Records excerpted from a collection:
....
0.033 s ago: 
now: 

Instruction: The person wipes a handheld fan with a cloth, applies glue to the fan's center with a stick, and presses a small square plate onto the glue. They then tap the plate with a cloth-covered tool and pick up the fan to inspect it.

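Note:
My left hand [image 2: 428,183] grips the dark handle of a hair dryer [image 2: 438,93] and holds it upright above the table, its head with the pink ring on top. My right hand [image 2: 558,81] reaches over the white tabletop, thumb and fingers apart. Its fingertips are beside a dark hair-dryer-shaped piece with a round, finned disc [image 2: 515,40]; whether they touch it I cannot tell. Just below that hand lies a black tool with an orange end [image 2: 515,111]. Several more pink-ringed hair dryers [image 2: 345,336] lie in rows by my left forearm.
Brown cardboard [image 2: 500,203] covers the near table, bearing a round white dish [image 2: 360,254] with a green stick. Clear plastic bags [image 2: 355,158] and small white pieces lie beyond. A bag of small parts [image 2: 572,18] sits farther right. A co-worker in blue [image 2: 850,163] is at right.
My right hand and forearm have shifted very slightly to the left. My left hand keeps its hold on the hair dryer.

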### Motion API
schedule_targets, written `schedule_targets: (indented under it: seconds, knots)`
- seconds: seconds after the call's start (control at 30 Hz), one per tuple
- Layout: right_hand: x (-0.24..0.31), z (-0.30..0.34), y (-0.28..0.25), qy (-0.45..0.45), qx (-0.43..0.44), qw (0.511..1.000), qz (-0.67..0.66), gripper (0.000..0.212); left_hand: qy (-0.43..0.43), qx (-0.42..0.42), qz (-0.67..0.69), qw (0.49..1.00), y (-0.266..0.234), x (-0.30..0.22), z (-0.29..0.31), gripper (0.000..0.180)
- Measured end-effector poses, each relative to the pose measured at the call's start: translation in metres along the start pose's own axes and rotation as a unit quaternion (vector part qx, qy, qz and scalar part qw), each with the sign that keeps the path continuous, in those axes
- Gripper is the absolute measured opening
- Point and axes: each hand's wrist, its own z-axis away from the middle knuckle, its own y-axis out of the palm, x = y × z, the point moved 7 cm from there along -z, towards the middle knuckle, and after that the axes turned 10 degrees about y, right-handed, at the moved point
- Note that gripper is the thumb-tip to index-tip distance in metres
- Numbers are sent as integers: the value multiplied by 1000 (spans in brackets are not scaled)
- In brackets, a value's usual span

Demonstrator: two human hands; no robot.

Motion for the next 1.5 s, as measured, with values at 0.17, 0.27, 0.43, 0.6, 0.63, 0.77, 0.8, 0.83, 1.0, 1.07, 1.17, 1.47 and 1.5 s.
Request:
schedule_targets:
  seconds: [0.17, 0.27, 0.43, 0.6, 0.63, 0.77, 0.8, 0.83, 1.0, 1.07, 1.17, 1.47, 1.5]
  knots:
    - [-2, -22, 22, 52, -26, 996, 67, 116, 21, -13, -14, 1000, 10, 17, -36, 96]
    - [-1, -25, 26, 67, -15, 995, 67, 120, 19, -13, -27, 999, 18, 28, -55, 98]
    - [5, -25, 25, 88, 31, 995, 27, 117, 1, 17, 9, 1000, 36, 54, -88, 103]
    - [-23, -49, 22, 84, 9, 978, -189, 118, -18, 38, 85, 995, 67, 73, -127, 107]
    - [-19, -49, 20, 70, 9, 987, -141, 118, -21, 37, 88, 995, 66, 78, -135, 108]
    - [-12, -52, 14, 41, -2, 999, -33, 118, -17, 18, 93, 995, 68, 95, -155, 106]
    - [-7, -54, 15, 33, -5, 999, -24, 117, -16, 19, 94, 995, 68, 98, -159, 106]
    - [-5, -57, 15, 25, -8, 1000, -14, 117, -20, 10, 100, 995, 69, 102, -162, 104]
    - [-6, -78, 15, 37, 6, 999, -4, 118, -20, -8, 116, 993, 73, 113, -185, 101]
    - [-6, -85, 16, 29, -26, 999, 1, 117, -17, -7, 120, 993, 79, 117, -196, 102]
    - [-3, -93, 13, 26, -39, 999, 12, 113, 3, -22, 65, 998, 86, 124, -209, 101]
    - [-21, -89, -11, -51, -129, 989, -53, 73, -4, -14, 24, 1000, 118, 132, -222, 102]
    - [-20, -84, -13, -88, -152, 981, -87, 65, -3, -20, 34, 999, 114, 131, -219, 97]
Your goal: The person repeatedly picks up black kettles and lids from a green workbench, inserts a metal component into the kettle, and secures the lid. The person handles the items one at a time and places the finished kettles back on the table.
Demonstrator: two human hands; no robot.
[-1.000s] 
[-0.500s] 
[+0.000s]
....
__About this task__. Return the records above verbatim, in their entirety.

__Your solution__.
0.033 s ago: 
now: 

Instruction: The person wipes a handheld fan with a cloth, applies glue to the fan's center with a stick, and presses a small square plate onto the glue. They then tap the plate with a cloth-covered tool and pick up the fan to inspect it.

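Note:
My left hand [image 2: 428,183] grips the dark handle of a hair dryer [image 2: 438,93] and holds it upright above the table, its head with the pink ring on top. My right hand [image 2: 558,81] reaches over the white tabletop, thumb and fingers apart. Its fingertips are beside a dark hair-dryer-shaped piece with a round, finned disc [image 2: 515,40]; whether they touch it I cannot tell. Just below that hand lies a black tool with an orange end [image 2: 515,111]. Several more pink-ringed hair dryers [image 2: 345,336] lie in rows by my left forearm.
Brown cardboard [image 2: 500,203] covers the near table, bearing a round white dish [image 2: 360,254] with a green stick. Clear plastic bags [image 2: 355,158] and small white pieces lie beyond. A bag of small parts [image 2: 572,18] sits farther right. A co-worker in blue [image 2: 850,163] is at right.
My right hand and forearm have shifted very slightly to the left. My left hand keeps its hold on the hair dryer.
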
### Motion API
schedule_targets, written `schedule_targets: (indented under it: seconds, knots)`
- seconds: seconds after the call's start (control at 30 Hz), one per tuple
- Layout: right_hand: x (-0.24..0.31), z (-0.30..0.34), y (-0.28..0.25), qy (-0.45..0.45), qx (-0.43..0.44), qw (0.511..1.000), qz (-0.67..0.66), gripper (0.000..0.212); left_hand: qy (-0.43..0.43), qx (-0.42..0.42), qz (-0.67..0.69), qw (0.49..1.00), y (-0.266..0.234), x (-0.30..0.22), z (-0.29..0.31), gripper (0.000..0.180)
- Measured end-effector poses, each relative to the pose measured at the call's start: translation in metres along the start pose's own axes and rotation as a unit quaternion (vector part qx, qy, qz and scalar part qw), each with the sign that keeps the path continuous, in those axes
- Gripper is the absolute measured opening
- Point and axes: each hand's wrist, its own z-axis away from the middle knuckle, its own y-axis out of the palm, x = y × z, the point moved 7 cm from there along -z, towards the middle knuckle, and after that the axes turned 10 degrees about y, right-handed, at the moved point
- Note that gripper is the thumb-tip to index-tip distance in metres
- Numbers are sent as integers: the value multiplied by 1000 (spans in brackets are not scaled)
- In brackets, a value's usual span

Demonstrator: two human hands; no robot.

Motion for the next 1.5 s, as measured, with values at 0.17, 0.27, 0.43, 0.6, 0.63, 0.77, 0.8, 0.83, 1.0, 1.07, 1.17, 1.47 and 1.5 s.
Request:
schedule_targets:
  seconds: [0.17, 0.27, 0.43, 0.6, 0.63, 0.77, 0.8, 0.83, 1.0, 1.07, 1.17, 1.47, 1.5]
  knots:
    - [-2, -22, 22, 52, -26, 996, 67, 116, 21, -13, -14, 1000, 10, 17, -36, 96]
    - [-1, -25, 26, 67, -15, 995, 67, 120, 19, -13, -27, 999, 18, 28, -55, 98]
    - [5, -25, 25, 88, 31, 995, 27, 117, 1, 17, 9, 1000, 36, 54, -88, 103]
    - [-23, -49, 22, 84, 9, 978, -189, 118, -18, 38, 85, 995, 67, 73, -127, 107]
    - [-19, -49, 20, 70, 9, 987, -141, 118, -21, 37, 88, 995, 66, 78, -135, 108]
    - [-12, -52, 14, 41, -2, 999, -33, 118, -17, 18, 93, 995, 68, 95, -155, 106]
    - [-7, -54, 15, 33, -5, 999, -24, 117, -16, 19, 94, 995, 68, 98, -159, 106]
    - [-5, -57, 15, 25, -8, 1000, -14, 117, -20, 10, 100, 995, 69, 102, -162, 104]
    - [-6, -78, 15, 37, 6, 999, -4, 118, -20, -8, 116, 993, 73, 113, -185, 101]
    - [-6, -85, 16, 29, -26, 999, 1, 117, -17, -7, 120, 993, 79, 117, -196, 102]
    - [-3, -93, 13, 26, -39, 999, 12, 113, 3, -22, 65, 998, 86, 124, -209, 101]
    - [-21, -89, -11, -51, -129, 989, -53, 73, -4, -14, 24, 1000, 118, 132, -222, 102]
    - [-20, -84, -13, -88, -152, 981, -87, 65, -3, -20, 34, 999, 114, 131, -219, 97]
Your goal: The person repeatedly picks up black kettles and lids from a green workbench, inserts a metal component into the kettle, and secures the lid. The person handles the items one at a time and places the finished kettles back on the table.
Demonstrator: two human hands; no robot.
[-1.000s] 
[-0.500s] 
[+0.000s]

Work on the exercise is complete.